Low throughput when use this driver
yrpang opened this issue · 2 comments
I tried to use a 100Gbps QSFP28 DAC cable to connect two U50s and ran an iperf speed test, but the result was only about 26Gbps.
Is this expected? What is the maximum speed that the driver can achieve?
Hi @yrpang,
The Linux networking stack has some CPU overhead. Performance measuring requires some amount of experimentation can vary depending on your machines and how many cores that you use. It's hard for a single core to saturate 100G link. To measure performance you might want to try something like:
Run n=8 iperf3 processes, each 5Gb/s target and sum them to measure a total of: e.g. ~32 Gb/s
, where each process is like the following:
taskset -c 7 iperf3 -c 192.168.20.2 -p 36696 --bind 192.168.20.4 --cport 35986 -t 40 -b 5G > iperf_client_7.log &
Or similarly, with n=16 and each at 5 Gb/s, and you might measure e.g. a total of ~52 Gb/s
(iperf3 is single threaded)
These numbers are just based on one setup that I used a while back.

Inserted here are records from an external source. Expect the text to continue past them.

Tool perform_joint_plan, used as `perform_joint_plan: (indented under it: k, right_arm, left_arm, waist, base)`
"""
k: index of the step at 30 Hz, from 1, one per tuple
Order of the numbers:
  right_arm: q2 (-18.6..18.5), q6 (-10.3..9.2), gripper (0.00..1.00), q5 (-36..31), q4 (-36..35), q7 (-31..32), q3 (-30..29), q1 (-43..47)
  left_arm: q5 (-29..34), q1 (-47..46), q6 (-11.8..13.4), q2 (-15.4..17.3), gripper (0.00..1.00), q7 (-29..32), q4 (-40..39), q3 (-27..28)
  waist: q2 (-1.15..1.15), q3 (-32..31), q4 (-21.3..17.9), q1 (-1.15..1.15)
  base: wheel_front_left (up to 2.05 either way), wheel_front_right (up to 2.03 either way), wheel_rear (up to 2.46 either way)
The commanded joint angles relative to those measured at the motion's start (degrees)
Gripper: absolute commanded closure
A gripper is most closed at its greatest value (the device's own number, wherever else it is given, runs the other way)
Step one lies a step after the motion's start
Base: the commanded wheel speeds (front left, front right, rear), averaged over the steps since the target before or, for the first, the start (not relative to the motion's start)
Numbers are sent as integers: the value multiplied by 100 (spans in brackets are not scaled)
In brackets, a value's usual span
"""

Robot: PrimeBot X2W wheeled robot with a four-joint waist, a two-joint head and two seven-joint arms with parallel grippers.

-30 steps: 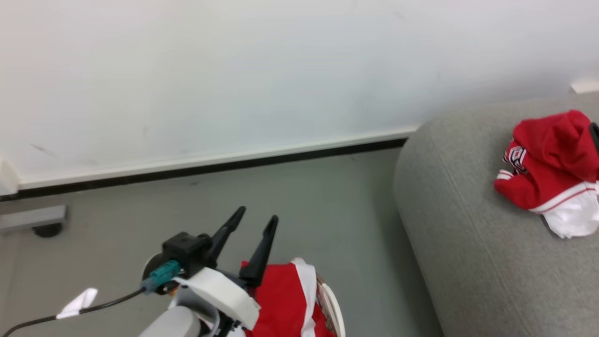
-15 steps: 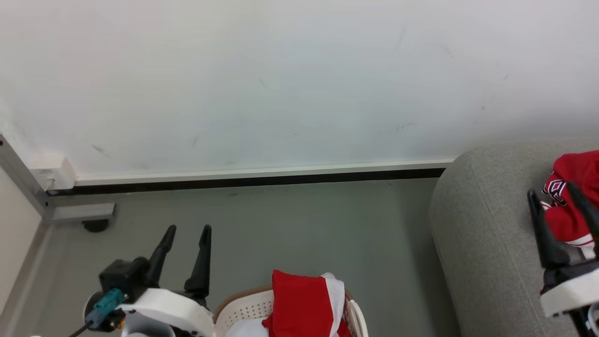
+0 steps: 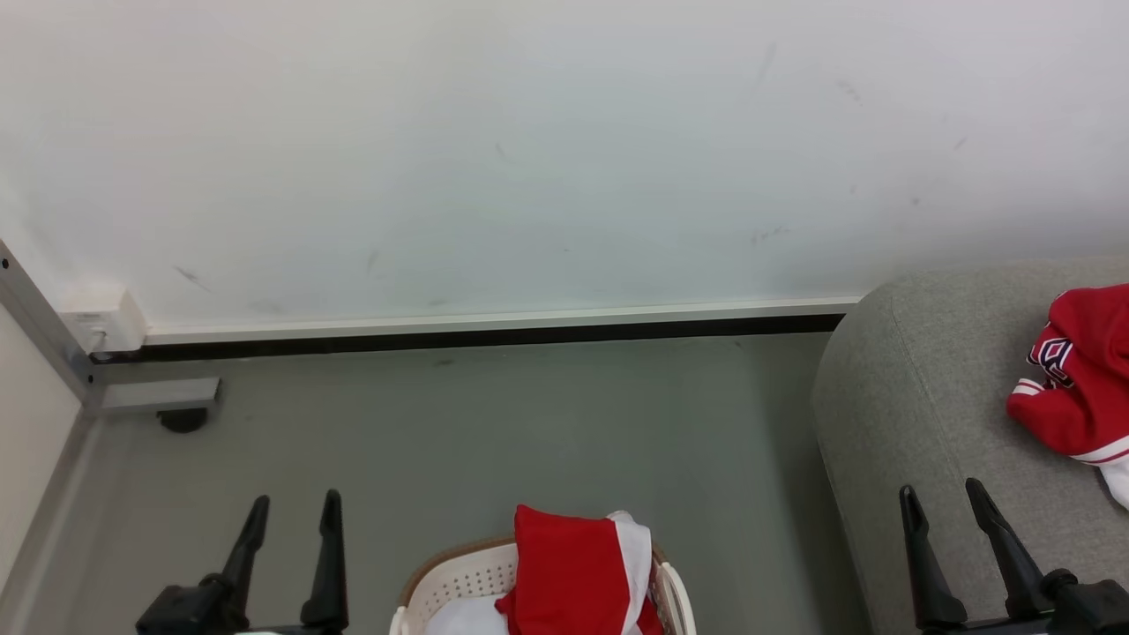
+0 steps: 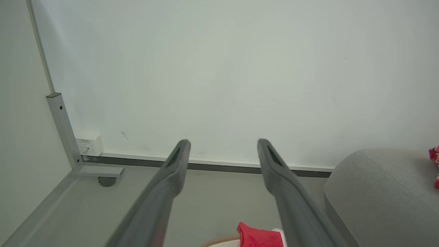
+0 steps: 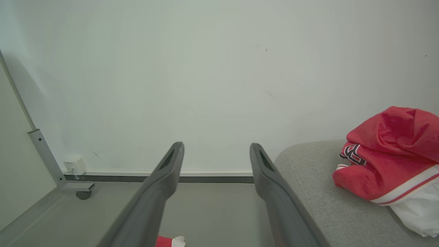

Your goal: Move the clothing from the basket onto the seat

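- The left gripper (image 3: 295,501) and right gripper (image 3: 940,489) stand open, empty; the clothing (image 3: 564,564) drapes over the basket (image 3: 450,578) rim; another garment (image 3: 1080,379) lies on the seat (image 3: 917,397).
- A shallow pinch may slip off loose fabric; dragging it could tip the basket.

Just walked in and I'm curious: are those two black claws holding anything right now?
The left gripper is open, holding nothing.
The right gripper is open, holding nothing.
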Motion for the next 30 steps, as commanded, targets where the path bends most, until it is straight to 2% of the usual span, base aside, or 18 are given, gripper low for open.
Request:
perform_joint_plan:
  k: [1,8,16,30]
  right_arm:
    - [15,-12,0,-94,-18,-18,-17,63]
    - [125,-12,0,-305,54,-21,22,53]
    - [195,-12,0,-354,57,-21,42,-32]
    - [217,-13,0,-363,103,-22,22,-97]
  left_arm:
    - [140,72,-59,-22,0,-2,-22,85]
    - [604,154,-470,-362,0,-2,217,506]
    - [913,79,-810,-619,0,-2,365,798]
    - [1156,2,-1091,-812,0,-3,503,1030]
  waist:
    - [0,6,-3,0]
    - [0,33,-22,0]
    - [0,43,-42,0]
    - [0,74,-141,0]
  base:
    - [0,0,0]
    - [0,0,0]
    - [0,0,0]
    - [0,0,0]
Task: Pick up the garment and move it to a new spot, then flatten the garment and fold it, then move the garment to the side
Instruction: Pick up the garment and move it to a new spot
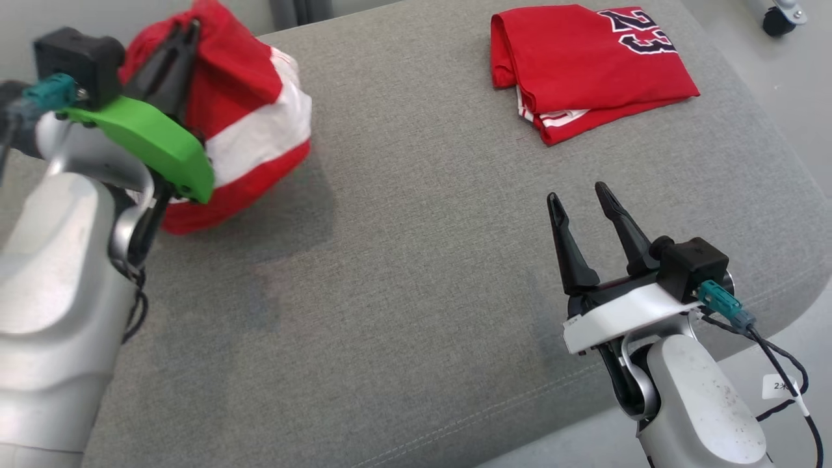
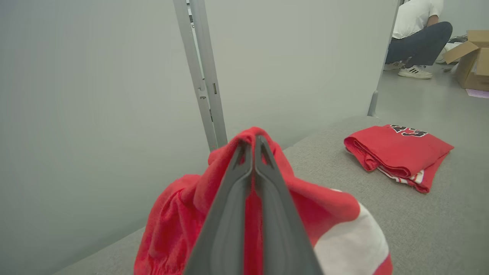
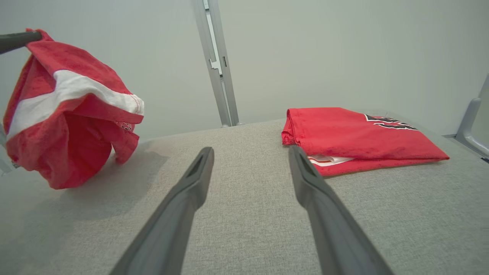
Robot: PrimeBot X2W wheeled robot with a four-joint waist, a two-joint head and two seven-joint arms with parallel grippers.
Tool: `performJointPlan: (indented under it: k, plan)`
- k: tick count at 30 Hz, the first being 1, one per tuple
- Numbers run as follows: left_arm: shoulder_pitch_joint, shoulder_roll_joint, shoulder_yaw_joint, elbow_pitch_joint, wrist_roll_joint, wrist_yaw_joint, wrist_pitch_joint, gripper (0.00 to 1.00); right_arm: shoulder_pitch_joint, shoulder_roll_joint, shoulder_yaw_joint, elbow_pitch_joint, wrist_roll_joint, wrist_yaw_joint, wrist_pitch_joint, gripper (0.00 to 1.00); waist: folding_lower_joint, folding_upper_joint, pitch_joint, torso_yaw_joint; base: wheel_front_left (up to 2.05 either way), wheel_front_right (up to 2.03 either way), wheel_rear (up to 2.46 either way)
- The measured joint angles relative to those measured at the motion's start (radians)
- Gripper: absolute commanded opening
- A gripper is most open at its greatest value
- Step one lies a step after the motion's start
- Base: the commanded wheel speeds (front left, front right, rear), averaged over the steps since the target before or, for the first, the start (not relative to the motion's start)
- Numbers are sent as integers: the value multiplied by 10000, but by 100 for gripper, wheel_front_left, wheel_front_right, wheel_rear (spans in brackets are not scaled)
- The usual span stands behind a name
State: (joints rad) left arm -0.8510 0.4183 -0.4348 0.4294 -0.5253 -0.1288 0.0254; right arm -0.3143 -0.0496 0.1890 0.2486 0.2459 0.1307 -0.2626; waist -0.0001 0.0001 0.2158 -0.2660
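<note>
I find the left pincer [image 1: 193,26] closed on the garment [image 1: 253,123], a red piece with a broad white band. In the left wrist view the two dark fingers lie pressed together with red cloth bunched around their tips. The garment hangs from that grip in a loose bundle over the far left corner of the grey cushion [image 1: 403,273], and its shadow falls on the fabric just beneath. From the right wrist view I cannot tell whether its lowest fold touches the cushion or hangs just clear of it.

The right pincer [image 1: 577,192] is open, its fingers spread with nothing between them. It sits near the cushion's near right edge and points toward the far side. It is well apart from the held garment.

A second red item, a folded jersey [image 1: 585,65] with dark numerals and a white-striped hem showing underneath, lies flat at the far right corner of the cushion. It is apart from both pincers.

Beyond the far edge stands a pale partition with a metal post [image 2: 202,76]. Past the partition's right end, a person [image 2: 416,34] crouches on the floor beside an open cardboard box [image 2: 471,57]. A black caster wheel [image 1: 777,23] shows on the floor off the far right corner.
</note>
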Motion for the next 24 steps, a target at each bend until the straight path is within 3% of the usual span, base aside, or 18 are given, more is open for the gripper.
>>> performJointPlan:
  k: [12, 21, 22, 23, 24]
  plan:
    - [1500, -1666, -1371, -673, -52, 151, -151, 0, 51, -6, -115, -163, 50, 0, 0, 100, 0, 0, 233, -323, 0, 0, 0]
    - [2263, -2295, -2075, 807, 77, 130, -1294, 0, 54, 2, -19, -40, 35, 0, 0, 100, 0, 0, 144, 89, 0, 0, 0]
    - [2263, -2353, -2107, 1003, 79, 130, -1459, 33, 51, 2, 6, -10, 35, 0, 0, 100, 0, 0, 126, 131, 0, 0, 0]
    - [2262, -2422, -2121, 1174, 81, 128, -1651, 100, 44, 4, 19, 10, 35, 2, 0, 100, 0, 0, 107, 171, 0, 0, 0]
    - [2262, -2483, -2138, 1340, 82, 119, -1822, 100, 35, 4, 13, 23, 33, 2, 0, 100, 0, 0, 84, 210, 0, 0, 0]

With the DPDK driver and pktgen you can more easily reach line rate depending on the capabilities of your machines.
--Chris
Really thank you for your reply.
The 26Gbps result was obtained with iperf2 iperf version 2.0.5 (2 June 2018) pthreads
, use iperf -c 192.168.4.2 -P 4
on client side and iperf -s
on server side.
And I've tried to use iperf3 as the following:
- Start 5 iperf3 server listen to 5 different ports
- Use the following script to start 5 iperf3 client and each bound to a CPU.
taskset -c 1 iperf3 --client 192.168.4.2 -p 5202 -t 40 -b 20G > iperf_client_1.log &
taskset -c 2 iperf3 --client 192.168.4.2 -p 5203 -t 40 -b 20G > iperf_client_2.log &
taskset -c 3 iperf3 --client 192.168.4.2 -p 5204 -t 40 -b 20G > iperf_client_3.log &
taskset -c 4 iperf3 --client 192.168.4.2 -p 5205 -t 40 -b 20G > iperf_client_4.log &
taskset -c 5 iperf3 --client 192.168.4.2 -p 5201 -t 40 -b 20G > iperf_client_5.log &
The result is the following:
- - - - - - - - - - - - - - - - - - - - - - - - -
[ ID] Interval Transfer Bitrate Retr
[ 5] 0.00-40.00 sec 22.7 GBytes 4.88 Gbits/sec 5432 sender
[ 5] 0.00-40.04 sec 22.7 GBytes 4.87 Gbits/sec receiver
- - - - - - - - - - - - - - - - - - - - - - - - -
[ ID] Interval Transfer Bitrate Retr
[ 5] 0.00-40.00 sec 23.5 GBytes 5.06 Gbits/sec 4837 sender
[ 5] 0.00-40.04 sec 23.5 GBytes 5.05 Gbits/sec receiver
- - - - - - - - - - - - - - - - - - - - - - - - -
[ ID] Interval Transfer Bitrate Retr
[ 5] 0.00-40.00 sec 24.5 GBytes 5.25 Gbits/sec 7406 sender
[ 5] 0.00-40.04 sec 24.4 GBytes 5.24 Gbits/sec receiver
- - - - - - - - - - - - - - - - - - - - - - - - -
[ ID] Interval Transfer Bitrate Retr
[ 5] 0.00-40.00 sec 34.5 GBytes 7.41 Gbits/sec 11417 sender
[ 5] 0.00-40.04 sec 34.5 GBytes 7.40 Gbits/sec receiver
- - - - - - - - - - - - - - - - - - - - - - - - -
[ ID] Interval Transfer Bitrate Retr
[ 5] 0.00-40.00 sec 32.9 GBytes 7.06 Gbits/sec 7023 sender
[ 5] 0.00-40.04 sec 32.9 GBytes 7.05 Gbits/sec receiver
These 5 client add up to about 30Gbps. I also tried to run 1, 2, 3 or 4 clients, the total bandwidth is also about 30Gbps. It seems that no matter how many clients are started, the total bandwidth is around 30Gbps.
Also, to confirm whether it is the link rate problem of CMAC, I connect FPGA with a mellanox connectx-5 and use ethtool to check the negotiated rate of mellanox connectx-5. It said the speed is 100Gbps. But the test result of iperf is still about 26Gbps.
It seems weird that the total bandwidth doesn't scale with CPU cores. Looks like there is a bottleneck somewhere that is limiting the total bandwidth, but I don't know where it is.
Is there anything I'm missing or which tests should I add? If there is anything I need to add, please feel free to say and I will add more information. Really thank you for help!